Open for Critique

Jun 06, 2007 07:06

Below is a fresh attempt at writing some longer fiction. It is, of course, © 2007 by Jason Arnett and all rights are reserved. However, if you take the time to read it, would you please give me some feedback, some kind of critique? I'm trying to get better, but can't do that in a vacuum. You won't hurt my feelings if you think it's crap, I'd only ask that you give me a reason why you think it's crap, or why it might be good if you feel that way, so that I can either fix what I've done or at least not slide backwards.

So, if you can give me a short crit, I'd be grateful. I'll continue to post when I cobble a thousand words or so together until the story's done.
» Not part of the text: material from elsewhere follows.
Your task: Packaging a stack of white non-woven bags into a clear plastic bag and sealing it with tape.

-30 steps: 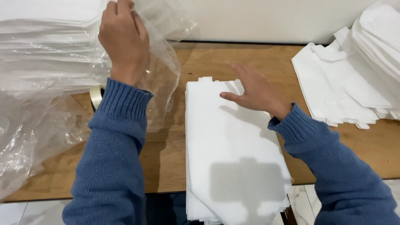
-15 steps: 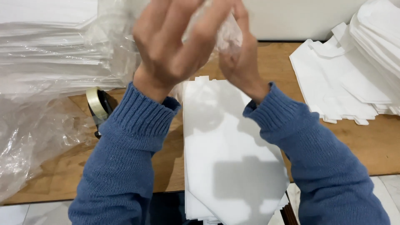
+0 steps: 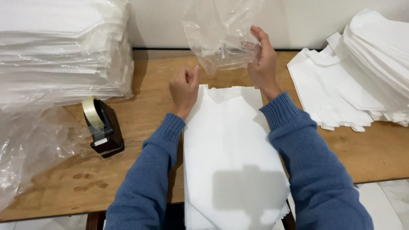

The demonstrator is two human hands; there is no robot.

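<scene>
A clear plastic bag (image 3: 219, 32) hangs in the air above the table's middle. My right hand (image 3: 263, 57) grips its right edge, fingers curled around the film. My left hand (image 3: 184, 88) pinches the bag's lower left corner, just over the far end of a stack of flat white bags (image 3: 232, 157). That stack lies lengthwise on the wooden table (image 3: 145, 98) between my blue sleeves and reaches past the table's near edge.
A tall pile of white bags wrapped in clear plastic (image 3: 59, 51) fills the far left, with loose plastic film (image 3: 30, 153) below it. A black tape dispenser (image 3: 102, 127) stands beside it. More loose white bags (image 3: 362, 72) are heaped at the right.
My hands have come down and apart from in front of the camera, spreading the clear bag. One second ago the left hand was at the left pile and the right lay on the stack.
</scene>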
I don't have a target word count, but I'm working from a template/outline sort of thing. It'll be a novella at best, or just a long short story. Thanks in advance.

THE WELL part one

Bob Jurgens standing in my doorway like that threw me for a loop.

“Hi, Frank,” he said. “Can I come in?”

I stood aside and waved my hand in indifference. “What brings you to the Well? Slumming and decided to look up an old friend?”
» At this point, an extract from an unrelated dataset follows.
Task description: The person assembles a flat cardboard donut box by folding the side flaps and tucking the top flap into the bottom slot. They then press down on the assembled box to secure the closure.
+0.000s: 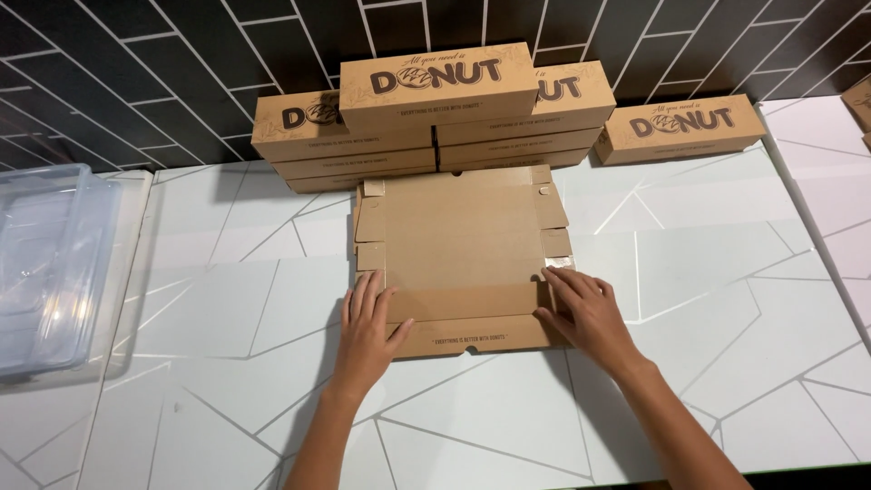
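head view: left hand [366, 328] and right hand [588, 315], fingers spread, pressing unfolded cardboard box [461, 259] flat on white table [227, 308], grasping nothing

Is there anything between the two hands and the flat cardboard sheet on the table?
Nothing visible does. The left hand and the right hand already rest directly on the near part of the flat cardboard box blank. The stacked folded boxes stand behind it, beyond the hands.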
He stopped, his back to me as I shut the door. I suppose I didn’t mean to sound as venomous as it came out, but I didn’t want to apologize for it, either. The last time I saw Jurgens, he was taking my badge and my gun.

“I deserved that,” he said, not looking at me. “If you don’t want to talk to me, I’ll leave now and never darken your door again.” I could see his fist tightening and relaxing in the pocket of his London Fog. He didn’t turn, to his credit, and try to make the silent appeal. There was something on his mind, something important.
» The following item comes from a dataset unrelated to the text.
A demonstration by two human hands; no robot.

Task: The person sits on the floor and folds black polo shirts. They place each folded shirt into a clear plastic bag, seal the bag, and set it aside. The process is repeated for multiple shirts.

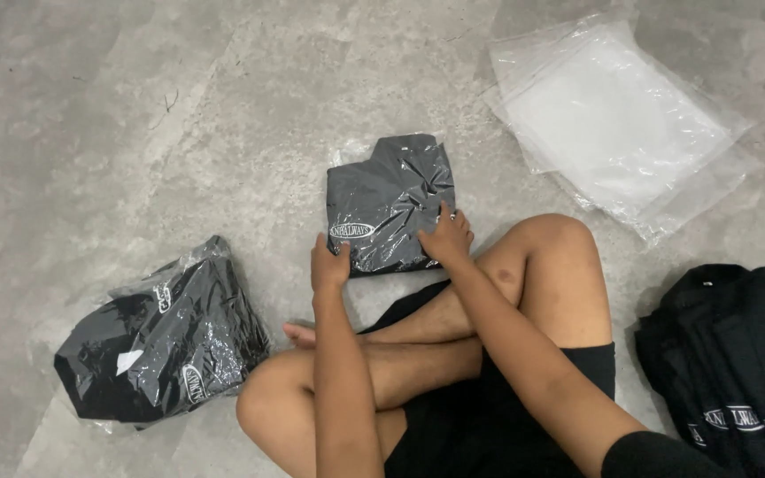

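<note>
A folded black garment in a clear plastic bag [387, 196] lies on the grey floor in front of my crossed legs. My left hand [329, 263] grips its near left corner. My right hand [446, 236] presses flat on its near right part, fingers spread over the crinkled plastic. The open end of the bag shows at the far side.
A pile of bagged black garments [166, 341] lies at the left. A stack of empty clear plastic bags [617, 119] sits at the far right. Unbagged folded black garments [737, 354] are stacked at the right edge. My bare knees [546, 257] sit close behind the bag.
</note>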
“Relax, Jurgens.” I stepped past him and into the living room proper. “Can I get you something to drink?”

The tension in his gut was palpably evident in his voice. “No,” he said and shucked his coat off, threw it over the arm of the sofa. He rubbed his hands together and promptly stuffed them in his pants pockets. His tie was loosened, and his shirt rumpled. Not a good sign at noon on a Thursday. “This is a lot nicer place than the last one I saw you in.” He tried to smile a little. “You doing okay, then?”

The French bourbon poured easily into my glass and warmed the ice so it cracked a little, a sound I find reassuring. The drink was almost to my lips before I answered. “Yeah, I’m good,” and then drained it. “You sure you don’t want a drink?” I poured another and the ice didn’t crack this time.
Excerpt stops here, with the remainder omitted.